Eventually, the debate arrived at Gongsun Long citing the structure Zang San'er 臧三耳, to which Kong Chuan could not answer. He left, but came to a higher understanding and returned. However, Lord Pingyuan advised Gongsun Long to not continue debating Kong Chuan, believing his arguments to be more based on rhetoric and sophistry than reason, and that Kong Chuan's reasoning would win in the end.

===Meeting with Lord Pingyuan===
During his time at Lord Pingyuan's residence, Kong Chuan was asked about the legend of Confucius meeting with Lady Nanzi, a consort of Duke Ling of Wei, a common accusation that alleges he sought favour through improper channels and was susceptible to feminine charm. Kong argued viciously against the rumour, claiming that as Confucius would not stay with Duke Ling to discuss military affairs - even harnessing his horse and trotting away when pressed - he had no reason to stay for the duke's wife, and to accept Lady Nanzi's advances would be to violate li. Therefore, any meeting would have been ceremonial. Lord Pingyuan then brings up A'gu (阿穀), another story of Confucius speaking improperly with A'gu, a laundry lady, to which Kong Chuan says it is a "story brought up in recent times by those wishing to act out their own fantasies."

===Counsel with King Anxi of Wei===
In a meeting with King Anxi of Wei and Lord Xinling (信陵君), Kong Chuan defines an effective minister thusly;

大臣則必取眾人之選，能犯顏諫爭，公正無私者。計陳事成，主裁其賞；事敗，臣執其咎。主任之而無疑，臣當之而弗避。君總其美，臣行其義。然則君不猜於臣，臣不隱於君，故動無過計，舉無敗事，是以臣主並各有得也。

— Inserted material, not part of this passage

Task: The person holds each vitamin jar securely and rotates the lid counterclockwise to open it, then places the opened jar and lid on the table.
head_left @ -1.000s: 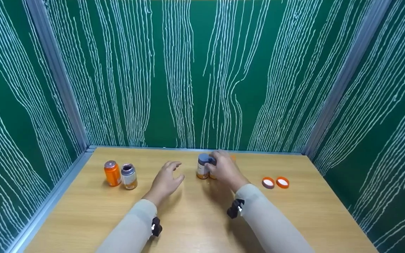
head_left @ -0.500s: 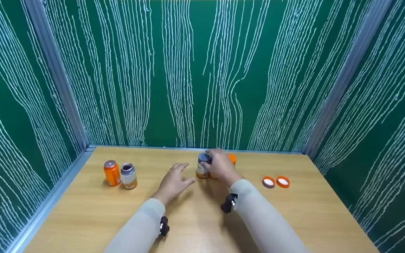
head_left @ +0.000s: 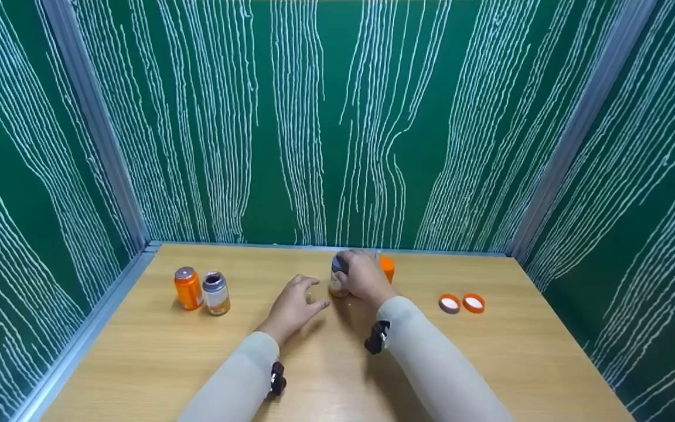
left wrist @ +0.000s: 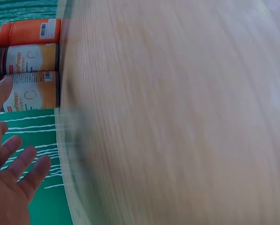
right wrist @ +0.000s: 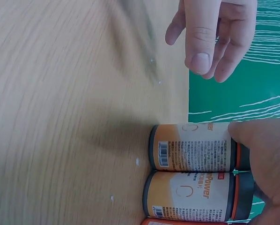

An effective minister must be picked from the crowd: They must be able to brave the ruler’s countenance to remonstration, they must be just and selfless. They sets forth their plans; if their affairs succeed, the ruler dispenses a reward; if their affairs fail, the minister takes the blame. The ruler should employ them without suspicion; the minister must weather the storm. The ruler gets the credit; the minister fulfils their duty. Therefore, the ruler does not distrust their minister, nor does the minister conceal anything from the ruler. Thus, in action there is no conspiracy or erroneous plan, in undertaking no failed enterprise; therefore, both ruler and minister get what is right.

===Counsel with King Jian of Qi===
Kong Chuan opposed the brutal death penalty by pulling chariots enforced by King Jian of Qi against lawbreakers. During counsel, he argued that the people, who intrinsically have the five constant virtues, will rebel against him for it, and his attempts to rule by fear will cause scholars to avoid his state. This argument led to its abolition in the State of Qi. In a separate meeting, he educated King Jian on the power of garnering respect through virtue rather than appearance, leading to the appointment of a man named Guan Mu (管穆) to Minister of Linzi (臨淄).